AIM OF THE TASK
Restate the data below word for word. Leave the images out.

....

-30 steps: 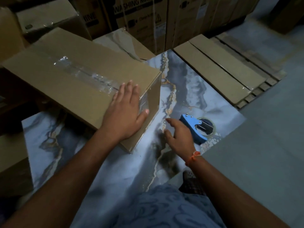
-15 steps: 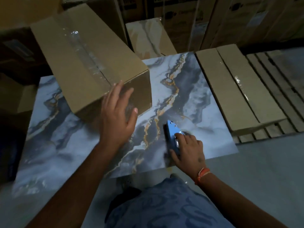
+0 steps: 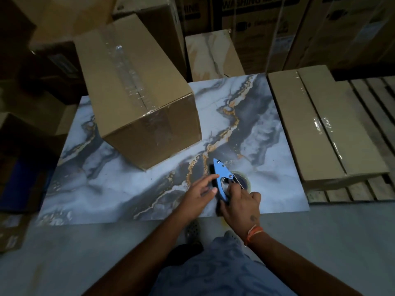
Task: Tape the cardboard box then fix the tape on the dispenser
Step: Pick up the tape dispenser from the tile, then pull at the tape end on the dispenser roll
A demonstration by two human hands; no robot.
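Head view: cardboard box (image 3: 136, 90) sits on the marbled slab (image 3: 267, 133) with clear tape along its top seam and down the near end, so I judge taping done and the dispenser fix is the step in hand. My right hand (image 3: 241, 204) is closed around the rear of the blue tape dispenser (image 3: 222, 178) near the slab's front edge; my left hand (image 3: 198, 193) is open, fingers spread, touching its side, gripping nothing. Next move likely needs the left fingers to find the loose tape end and feed it toward the nose, though I can't see that end.
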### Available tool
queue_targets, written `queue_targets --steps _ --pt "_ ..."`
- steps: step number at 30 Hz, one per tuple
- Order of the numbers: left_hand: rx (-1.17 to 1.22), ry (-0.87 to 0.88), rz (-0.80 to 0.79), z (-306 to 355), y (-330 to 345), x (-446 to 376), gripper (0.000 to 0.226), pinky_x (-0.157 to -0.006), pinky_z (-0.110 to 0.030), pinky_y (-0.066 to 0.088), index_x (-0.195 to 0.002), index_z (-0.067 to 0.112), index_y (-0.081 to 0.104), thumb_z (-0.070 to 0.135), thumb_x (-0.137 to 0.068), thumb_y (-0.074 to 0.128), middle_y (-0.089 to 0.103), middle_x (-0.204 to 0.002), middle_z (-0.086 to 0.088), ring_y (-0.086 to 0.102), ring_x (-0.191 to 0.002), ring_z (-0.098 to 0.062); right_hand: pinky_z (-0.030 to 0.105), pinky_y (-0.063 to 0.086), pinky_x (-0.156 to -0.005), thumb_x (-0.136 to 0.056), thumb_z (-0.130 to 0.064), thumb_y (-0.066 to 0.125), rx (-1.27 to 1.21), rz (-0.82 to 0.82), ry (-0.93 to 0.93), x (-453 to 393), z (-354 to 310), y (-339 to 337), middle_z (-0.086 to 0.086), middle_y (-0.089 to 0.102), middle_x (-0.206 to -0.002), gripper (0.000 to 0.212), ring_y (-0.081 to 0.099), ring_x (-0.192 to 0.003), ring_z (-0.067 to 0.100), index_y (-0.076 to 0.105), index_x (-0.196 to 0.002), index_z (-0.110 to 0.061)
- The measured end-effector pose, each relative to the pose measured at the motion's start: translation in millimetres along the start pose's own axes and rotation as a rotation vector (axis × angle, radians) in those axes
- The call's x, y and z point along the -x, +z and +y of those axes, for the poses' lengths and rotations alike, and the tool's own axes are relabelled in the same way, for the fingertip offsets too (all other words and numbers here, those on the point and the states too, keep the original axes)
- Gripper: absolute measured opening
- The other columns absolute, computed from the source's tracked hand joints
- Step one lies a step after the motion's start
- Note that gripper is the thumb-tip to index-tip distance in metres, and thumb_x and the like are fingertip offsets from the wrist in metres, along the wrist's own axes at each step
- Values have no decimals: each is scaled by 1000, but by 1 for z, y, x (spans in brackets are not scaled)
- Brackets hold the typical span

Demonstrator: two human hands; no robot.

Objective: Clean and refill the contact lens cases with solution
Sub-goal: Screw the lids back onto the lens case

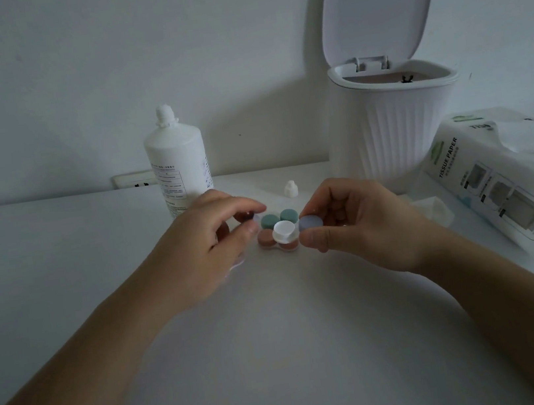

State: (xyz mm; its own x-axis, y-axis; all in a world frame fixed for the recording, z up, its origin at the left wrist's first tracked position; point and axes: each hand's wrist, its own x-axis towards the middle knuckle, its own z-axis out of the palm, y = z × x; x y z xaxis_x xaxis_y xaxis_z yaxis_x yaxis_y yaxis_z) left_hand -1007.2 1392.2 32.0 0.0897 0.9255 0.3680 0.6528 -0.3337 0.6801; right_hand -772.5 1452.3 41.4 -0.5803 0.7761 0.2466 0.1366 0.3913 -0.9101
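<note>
Two bare forearms reach in from the near edge over the white table point(60, 268), and the hands meet at its middle. Left hand point(202, 243) has its fingers curled, thumb and forefinger pinching something small and pale at their tips; it is too blurred to name. Right hand point(358, 223) pinches a lavender cap point(309, 222) between thumb and forefinger, tilted so its flat face shows. Between the two sets of fingertips, a white-capped case point(284, 231) stands raised, just beside the lavender cap; whether either hand touches it cannot be told. Right under it lies a terracotta lens case point(273, 241), and just beyond the fingertips sits a green lens case point(278, 218), both with caps on. Past the left fingers stands the white solution bottle point(178, 160), upright, its cap off; the small white bottle cap point(290, 189) stands on the table beyond the gap between the hands. Behind the right fingers is a ribbed white bin point(392, 121) with its lid up. To the outer side of the right hand lie a crumpled tissue point(438, 211) and a tissue paper pack point(484, 183).
</note>
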Motion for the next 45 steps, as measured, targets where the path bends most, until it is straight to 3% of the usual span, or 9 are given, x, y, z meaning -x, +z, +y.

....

EXERCISE OUTPUT
-30 steps: 
-15 steps: 
+0 steps: 
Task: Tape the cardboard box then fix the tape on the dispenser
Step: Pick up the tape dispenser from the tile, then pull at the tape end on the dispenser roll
A demonstration by two human hands; no robot.
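Head view: cardboard box (image 3: 136, 90) sits on the marbled slab (image 3: 267, 133) with clear tape along its top seam and down the near end, so I judge taping done and the dispenser fix is the step in hand. My right hand (image 3: 241, 204) is closed around the rear of the blue tape dispenser (image 3: 222, 178) near the slab's front edge; my left hand (image 3: 198, 193) is open, fingers spread, touching its side, gripping nothing. Next move likely needs the left fingers to find the loose tape end and feed it toward the nose, though I can't see that end.
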### Available tool
queue_targets, written `queue_targets --steps _ --pt "_ ..."`
- steps: step number at 30 Hz, one per tuple
- Order of the numbers: left_hand: rx (-1.17 to 1.22), ry (-0.87 to 0.88), rz (-0.80 to 0.79), z (-306 to 355), y (-330 to 345), x (-446 to 376), gripper (0.000 to 0.226), pinky_x (-0.157 to -0.006), pinky_z (-0.110 to 0.030), pinky_y (-0.066 to 0.088), index_x (-0.195 to 0.002), index_z (-0.067 to 0.112), index_y (-0.081 to 0.104), thumb_z (-0.070 to 0.135), thumb_x (-0.137 to 0.068), thumb_y (-0.074 to 0.128), middle_y (-0.089 to 0.103), middle_x (-0.204 to 0.002), middle_z (-0.086 to 0.088), ring_y (-0.086 to 0.102), ring_x (-0.191 to 0.002), ring_z (-0.098 to 0.062); right_hand: pinky_z (-0.030 to 0.105), pinky_y (-0.063 to 0.086), pinky_x (-0.156 to -0.005), thumb_x (-0.136 to 0.056), thumb_z (-0.130 to 0.064), thumb_y (-0.066 to 0.125), rx (-1.27 to 1.21), rz (-0.82 to 0.82), ry (-0.93 to 0.93), x (-453 to 393), z (-354 to 310), y (-339 to 337), middle_z (-0.086 to 0.086), middle_y (-0.089 to 0.102), middle_x (-0.206 to -0.002), gripper (0.000 to 0.212), ring_y (-0.081 to 0.099), ring_x (-0.192 to 0.003), ring_z (-0.067 to 0.100), index_y (-0.076 to 0.105), index_x (-0.196 to 0.002), index_z (-0.110 to 0.061)
- The measured end-effector pose, each relative to the pose measured at the motion's start: translation in millimetres along the start pose's own axes and rotation as a rotation vector (axis × angle, radians) in those axes
- The call's x, y and z point along the -x, +z and +y of those axes, for the poses' lengths and rotations alike, and the tool's own axes are relabelled in the same way, for the fingertip offsets too (all other words and numbers here, those on the point and the states too, keep the original axes)
- Gripper: absolute measured opening
- The other columns absolute, computed from the source's tracked hand joints
- Step one lies a step after the motion's start
- Note that gripper is the thumb-tip to index-tip distance in metres, and thumb_x and the like are fingertip offsets from the wrist in metres, along the wrist's own axes at each step
- Values have no decimals: each is scaled by 1000, but by 1 for z, y, x (spans in brackets are not scaled)
- Brackets hold the typical span

Demonstrator: two human hands; no robot.

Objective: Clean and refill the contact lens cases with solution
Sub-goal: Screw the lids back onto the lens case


State: (xyz mm; its own x-axis, y-axis; all in a world frame fixed for the recording, z up, its origin at the left wrist's first tracked position; point and axes: each hand's wrist, its own x-axis towards the middle knuckle, its own z-axis out of the palm, y = z × x; x y z xaxis_x xaxis_y xaxis_z yaxis_x yaxis_y yaxis_z) left_hand -1007.2 1392.2 32.0 0.0897 0.9255 0.3680 0.6528 -0.3337 0.6801; right_hand -772.5 1452.3 41.4 -0.5803 0.7761 0.2466 0.1366 0.3913 -0.9101
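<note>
Two bare forearms reach in from the near edge over the white table point(60, 268), and the hands meet at its middle. Left hand point(202, 243) has its fingers curled, thumb and forefinger pinching something small and pale at their tips; it is too blurred to name. Right hand point(358, 223) pinches a lavender cap point(309, 222) between thumb and forefinger, tilted so its flat face shows. Between the two sets of fingertips, a white-capped case point(284, 231) stands raised, just beside the lavender cap; whether either hand touches it cannot be told. Right under it lies a terracotta lens case point(273, 241), and just beyond the fingertips sits a green lens case point(278, 218), both with caps on. Past the left fingers stands the white solution bottle point(178, 160), upright, its cap off; the small white bottle cap point(290, 189) stands on the table beyond the gap between the hands. Behind the right fingers is a ribbed white bin point(392, 121) with its lid up. To the outer side of the right hand lie a crumpled tissue point(438, 211) and a tissue paper pack point(484, 183).
</note>
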Motion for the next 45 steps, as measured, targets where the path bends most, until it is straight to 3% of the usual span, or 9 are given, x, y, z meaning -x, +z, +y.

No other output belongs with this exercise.